§ Prompt
Please reproduce all of the data below exactly, leaving each picture out.

§ Dataset excerpt

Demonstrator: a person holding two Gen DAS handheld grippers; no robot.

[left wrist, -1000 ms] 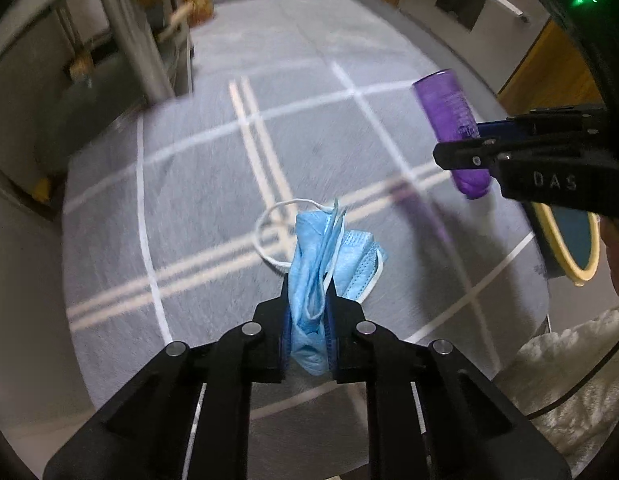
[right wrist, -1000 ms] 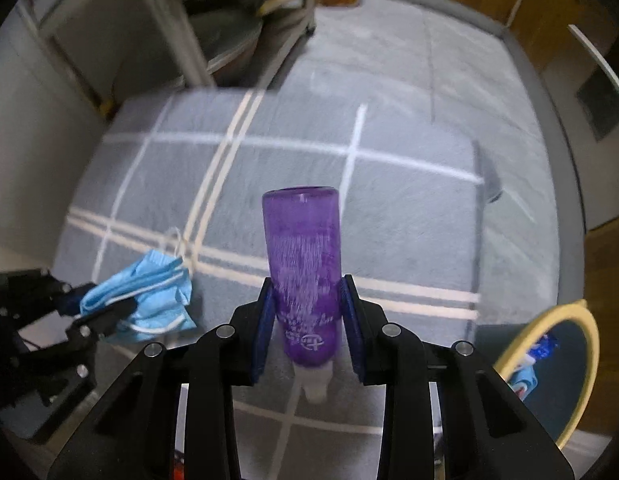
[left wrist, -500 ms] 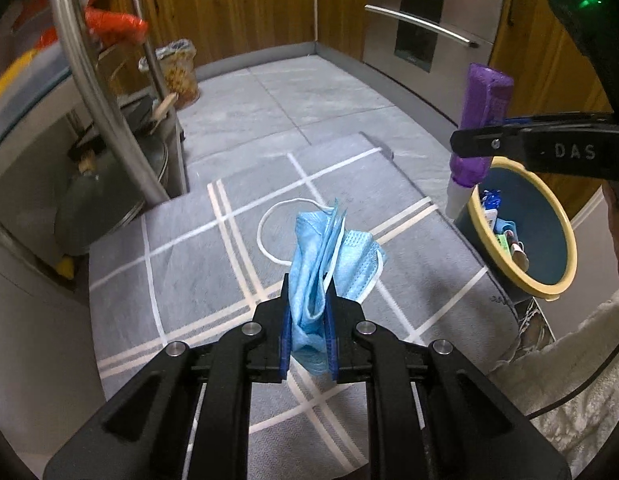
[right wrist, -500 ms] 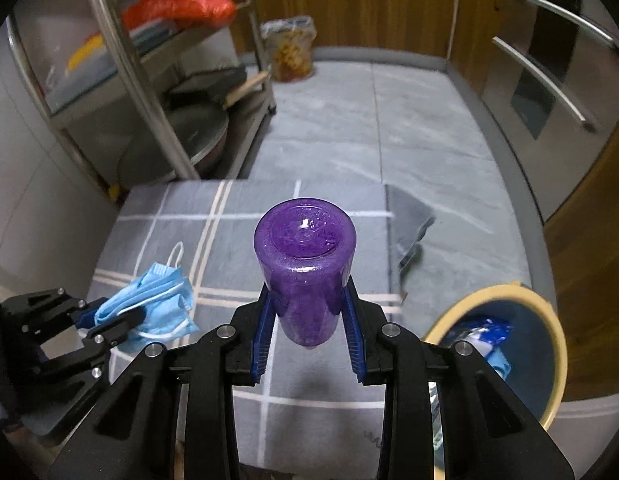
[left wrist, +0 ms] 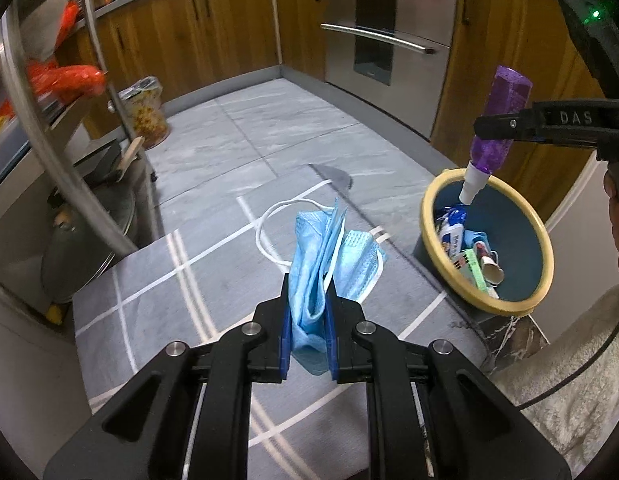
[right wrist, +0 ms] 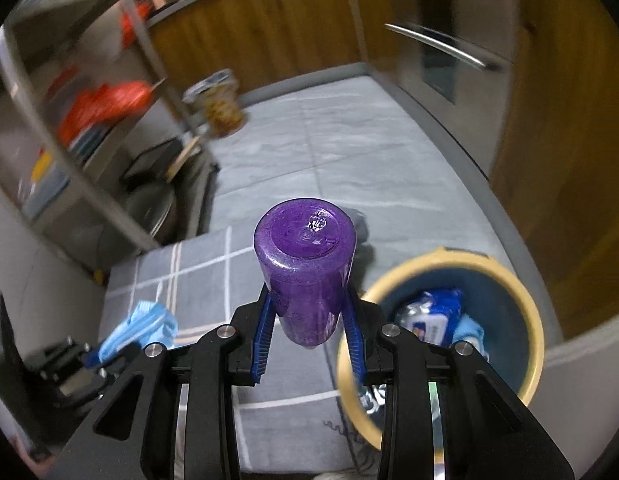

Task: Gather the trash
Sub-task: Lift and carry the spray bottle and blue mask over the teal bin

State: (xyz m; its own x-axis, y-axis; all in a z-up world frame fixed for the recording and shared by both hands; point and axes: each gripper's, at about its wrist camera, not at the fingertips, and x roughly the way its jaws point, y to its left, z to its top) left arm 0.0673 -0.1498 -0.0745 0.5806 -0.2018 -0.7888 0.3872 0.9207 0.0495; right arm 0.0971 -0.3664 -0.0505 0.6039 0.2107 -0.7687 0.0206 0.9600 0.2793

§ Result of this task
Demonstrator: a person holding two Gen DAS handheld grippers; no robot.

[left wrist, -1000 ms] 
[right wrist, -1000 ms] 
[left wrist, -500 ms] 
[right wrist, -500 ms] 
[left wrist, +0 ms] 
[right wrist, +0 ms] 

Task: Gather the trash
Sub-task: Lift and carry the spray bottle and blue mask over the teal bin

State: (xyz m; its own x-axis, y-axis; all in a z-up world frame fixed for the recording and shared by both hands; point and axes: each gripper's, at about its wrist camera, not at the fingertips, and x roughly the way its jaws point, y to its left, z to its top) left arm 0.0673 -0.1498 -0.0745 0.5806 -0.2018 -0.7888 0.3872 0.9207 0.0495; right arm 0.0971 -0.3664 -0.0505 0.6039 0.2107 -0.7687 0.0206 0.9600 0.2793

No additional output will be produced.